And data, in itself, even when it’s arranged in expansive tables of numbers, is on the opposite end of the spectrum in terms of our ability to quickly process, compute, recognize patterns, and find meaning.

That’s unfortunate because among all the data is a wealth of valuable and important insight. However, the speed of data analytics tools and visualization software more than make up for our relatively slow thinking. It’s a perfect example of humans and machines teaming up with their complementary strengths to transform how we see and understand the world. The dynamic partnership of art and science in data visualization can spark explosive growth in creativity and revenue across your entire business.

Digital tools enable human analysts to study and interpret patterns and trends to gain actionable insights for making adjustments and developing initiatives. With AI and machine learning, we can distill galactic amounts of seemingly random and chaotic data that means almost nothing to any human staring at a sea of numbers in a table or spreadsheet. However, arranged as visual models, these insights tell a story or many possible versions of a story, and data-driven strategies are developed using the best, most relevant information.

Data, data, everywhere…

Data is the digital residue of the world in motion, of people living, working, and playing. It drives and is produced by business, science, technology, sports, and so many other human activities we don’t immediately associate with data, including art. 

Data is valuable because it tells billions of stories — stories within stories. Imagine Big Data as a massive human novel-in-progress, and we are all characters in it. If each word is one byte of data, then the world produces 2.5 quintillion words a day. That’s a word count equivalent to writing Tolstoy’s War and Peace about 1.7 trillion times a day, or 19,707,697 times per second. Let that sink in.

Everywhere, data flows and accumulates. But, of course, that’s not the end of it. 

You’ve got data. Now what? It’s time to analyze, interpret, and translate.

Now you need to find the stories within the data. You’ve got the raw material, the words and maybe some sentences and paragraphs, but none of that makes any cohesive sense yet. No one could pick a scene out of that mountain range of verbiage. 

Once you get that data, how do you make it work for you? While goals, audiences, and strategies vary by company, data visualization organizes information for quick and easy understanding across functions, industries, and even cultures.

In the same way that memes do so much work with an image and maybe a line or two of text, a graph can be worth a table of a million numbers.

Relationships between data sets become clear in seconds compared to hours of poring over the same information arranged in tables and spreadsheets, and still missing key trends, patterns, and connections.

Assemble the story before it’s too late

On January 28, 1986, the space shuttle Challenger exploded shortly after launch. During the investigation, it was discovered that colder temperatures compromised the integrity of the O-rings, which had become brittle and failed, leading to the explosion.

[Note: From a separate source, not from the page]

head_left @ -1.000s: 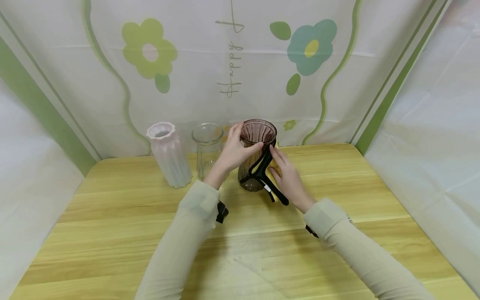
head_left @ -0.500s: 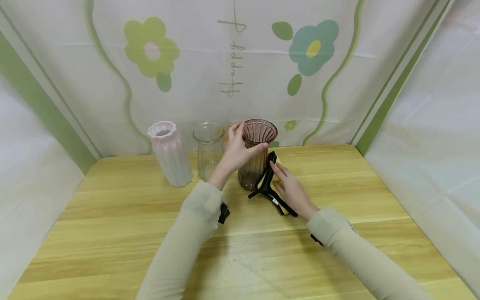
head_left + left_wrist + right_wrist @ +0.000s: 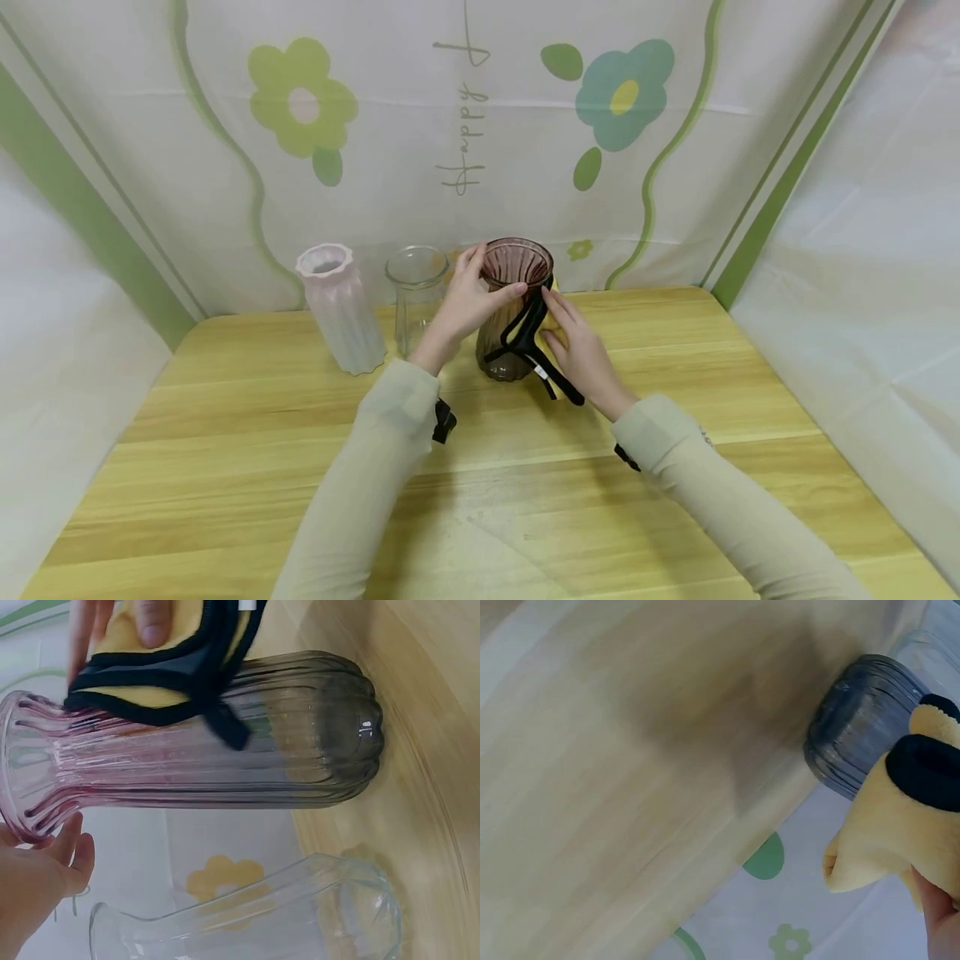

Although engineers had gathered data and presented various data sets in several tables, key data sets of temperature and O-ring failure rates had not been shown in relation to each other. Experts had the data they needed but had not organized it visually, and missed the insight they needed when they needed it to make a decision that would have saved lives.

The power of data analytics and visual representation can give you real-time actionable insight to make data-driven decisions in the moment that impact every area of your business. Offer what your customers need and want. Build a stronger brand presence. Create better customer experiences. Fix problems early. And, depending on the context, even save lives.

Creative data visualization: Saving lives since 1854

Harmonize form and content to give your data life, and maybe even save lives

It’s not a revelation that representing data in a graph or chart or map can be a quick and effective way to understand and communicate information. Strong and compelling data made clear and understandable is approximately 43 percent more engaging and persuasive.

An early example of data visualization came from the work of John Snow, considered one of the founders of epidemiology, who tracked the cholera outbreak of 1854 in London by representing his data on a map. This helped him and others to see how the disease moved through the community. He figured out that the main point of transmission was a handle on a well pump, which was then removed, having an enormous impact on fighting the outbreak.

When interpreted and understood in a timely way, data visualization is a powerful guide for making informed decisions with confidence in their predictive power.

Flattening the curve with the help of data visualization

Examples of visual arrangements of data have been front and center since the beginning of the year.

Using three straight lines and two curves, the COVID “flatten the curve” graph has been successful in conveying two scenarios where, 1) we go about business as usual without practicing social distancing or any other measures to slow the spread of the coronavirus, or 2) we take measures to slow the spread of the virus, which is indicated by the shorter longer curve that stays below the horizontal line indicating the maximum number of patients the healthcare system can handle at once. The taller curve in scenario 1 rises above that line, meaning that the people represented by that area likely will not receive the care they need because the hospitals would not have the resources at that time.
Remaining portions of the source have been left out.